# Random shots and bathtime for finn



## cherper (May 8, 2009)

I is soo manwee i can chew pink bones! 








Playtime








finn and my youngest








Noooo Hep mez dis wady is twying to dwown meez!!!








dis is jus tewwible
























He looks so different wet. lol








stop de insanityyyy!!








My dad 








"TOYS!!"








Dees one is my fabowit!


----------



## elaina (Jul 1, 2008)

omg, Finn is just precious! love all the pics


----------



## Miinerva (Jun 10, 2011)

That is just too cute. Should be illegal :-D


----------



## glyndwr (Dec 4, 2010)

I just adore him. I love the pics


----------



## Ness♥Bella (Oct 13, 2010)

What a cutie. He looks like he enjoys bath time as much as Bella does. Which is not much. lol


----------



## sammyp (Jun 14, 2011)

Love the story telling it really made me giggle he is so cute just want to give him kisses xxx


----------



## Lenchan (Dec 15, 2010)

lovley pics!!!


----------



## CHITheresa (Apr 30, 2011)

So cute. I went a got my supplies to give Amberleah a bath today but it is too cold so I have to wait till warm day.


----------



## *Princess* (Feb 7, 2009)

so cute! i love Finns colour x


----------



## Brodysmom (Jan 8, 2009)

OMG, I didn't think Finn could get any cuter and then... there he is. Cuter. HA! He is adorable! Love how he is watching big sister Leila. Just adorable.


----------



## foggy (Oct 12, 2009)

Cheryl, eeep, he is sooo precious! The bath pics were killing me with their cuteness and your captions always crack me up.  Thanks for sharing the pics!


----------



## Claudinha (May 13, 2011)

Finn is adorable !! Always has this cute face


----------



## bayoumah (Nov 30, 2010)

hi finn is already one of my favorites so i really enjoyed his pics and cute story with the pics thanks


----------



## Adrienne (Apr 3, 2009)

Oh I just love him!!!


----------



## pam6400 (Oct 5, 2008)

OMG I love Finn.

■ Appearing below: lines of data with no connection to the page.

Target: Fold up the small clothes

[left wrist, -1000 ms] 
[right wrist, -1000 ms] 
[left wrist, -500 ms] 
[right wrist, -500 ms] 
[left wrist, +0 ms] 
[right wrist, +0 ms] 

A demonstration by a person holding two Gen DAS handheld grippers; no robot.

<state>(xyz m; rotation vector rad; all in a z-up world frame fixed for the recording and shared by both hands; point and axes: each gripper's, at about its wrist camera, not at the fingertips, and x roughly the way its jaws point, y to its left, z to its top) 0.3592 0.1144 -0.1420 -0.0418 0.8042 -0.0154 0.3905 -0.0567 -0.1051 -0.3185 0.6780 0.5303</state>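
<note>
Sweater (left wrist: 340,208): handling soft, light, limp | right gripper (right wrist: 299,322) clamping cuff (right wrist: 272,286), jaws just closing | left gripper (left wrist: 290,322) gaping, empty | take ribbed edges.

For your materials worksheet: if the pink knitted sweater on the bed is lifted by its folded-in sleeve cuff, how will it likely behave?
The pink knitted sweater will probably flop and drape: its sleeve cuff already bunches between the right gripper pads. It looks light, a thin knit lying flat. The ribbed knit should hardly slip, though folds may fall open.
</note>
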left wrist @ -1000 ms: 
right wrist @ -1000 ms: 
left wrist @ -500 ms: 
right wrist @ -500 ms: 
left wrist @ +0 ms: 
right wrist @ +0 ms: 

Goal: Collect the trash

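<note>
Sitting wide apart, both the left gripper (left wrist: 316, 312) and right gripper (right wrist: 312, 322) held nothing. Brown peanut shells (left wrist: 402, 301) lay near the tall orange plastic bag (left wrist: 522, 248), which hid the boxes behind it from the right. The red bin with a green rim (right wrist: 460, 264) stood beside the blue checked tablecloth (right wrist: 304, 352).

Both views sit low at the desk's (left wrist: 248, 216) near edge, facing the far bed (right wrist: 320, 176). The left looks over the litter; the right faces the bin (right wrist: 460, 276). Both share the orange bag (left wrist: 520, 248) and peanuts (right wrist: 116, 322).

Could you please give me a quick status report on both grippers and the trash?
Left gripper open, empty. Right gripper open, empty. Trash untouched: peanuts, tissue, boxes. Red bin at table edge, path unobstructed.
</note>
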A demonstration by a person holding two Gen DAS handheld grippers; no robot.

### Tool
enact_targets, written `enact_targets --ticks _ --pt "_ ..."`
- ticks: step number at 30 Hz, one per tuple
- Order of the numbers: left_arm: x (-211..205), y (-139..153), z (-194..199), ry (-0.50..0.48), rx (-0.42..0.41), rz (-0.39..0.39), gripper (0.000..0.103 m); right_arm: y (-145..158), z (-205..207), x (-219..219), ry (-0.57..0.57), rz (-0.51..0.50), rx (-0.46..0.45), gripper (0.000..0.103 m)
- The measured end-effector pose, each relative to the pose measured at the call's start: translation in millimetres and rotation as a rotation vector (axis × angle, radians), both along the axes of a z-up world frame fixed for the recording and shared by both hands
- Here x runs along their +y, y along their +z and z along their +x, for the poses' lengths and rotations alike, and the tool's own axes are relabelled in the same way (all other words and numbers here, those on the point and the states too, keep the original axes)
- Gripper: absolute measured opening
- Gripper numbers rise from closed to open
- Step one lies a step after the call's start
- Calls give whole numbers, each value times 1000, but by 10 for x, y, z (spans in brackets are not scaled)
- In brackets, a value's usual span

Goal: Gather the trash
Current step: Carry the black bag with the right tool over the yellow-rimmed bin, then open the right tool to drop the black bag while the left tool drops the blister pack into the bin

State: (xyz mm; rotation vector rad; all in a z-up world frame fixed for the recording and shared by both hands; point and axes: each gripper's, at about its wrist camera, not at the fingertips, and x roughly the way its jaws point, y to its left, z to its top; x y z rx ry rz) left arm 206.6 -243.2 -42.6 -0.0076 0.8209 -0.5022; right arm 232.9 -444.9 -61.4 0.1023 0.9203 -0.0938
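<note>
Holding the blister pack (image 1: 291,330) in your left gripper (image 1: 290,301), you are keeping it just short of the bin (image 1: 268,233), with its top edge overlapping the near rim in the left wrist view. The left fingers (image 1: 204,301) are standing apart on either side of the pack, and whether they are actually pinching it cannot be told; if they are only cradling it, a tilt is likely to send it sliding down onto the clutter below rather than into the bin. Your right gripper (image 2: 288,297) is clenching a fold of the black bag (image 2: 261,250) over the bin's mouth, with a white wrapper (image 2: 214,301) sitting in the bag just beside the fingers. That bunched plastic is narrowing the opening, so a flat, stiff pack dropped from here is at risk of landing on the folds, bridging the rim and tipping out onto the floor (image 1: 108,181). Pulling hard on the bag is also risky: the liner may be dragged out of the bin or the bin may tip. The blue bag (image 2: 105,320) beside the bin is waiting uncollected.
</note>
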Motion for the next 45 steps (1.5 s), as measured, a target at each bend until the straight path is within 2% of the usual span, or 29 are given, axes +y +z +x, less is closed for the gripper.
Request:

He is adorable


----------



## Jack Jack's Mom (Nov 19, 2010)

He is so darn cute. The bath pics are great. Mine hate baths but if they get too hot outside they will stand in the water bowl.


----------



## Chihuahuasloveme (Jan 8, 2010)

He's way top cute!!!!


----------



## guccigrande (Apr 17, 2011)

Wonderful photos


----------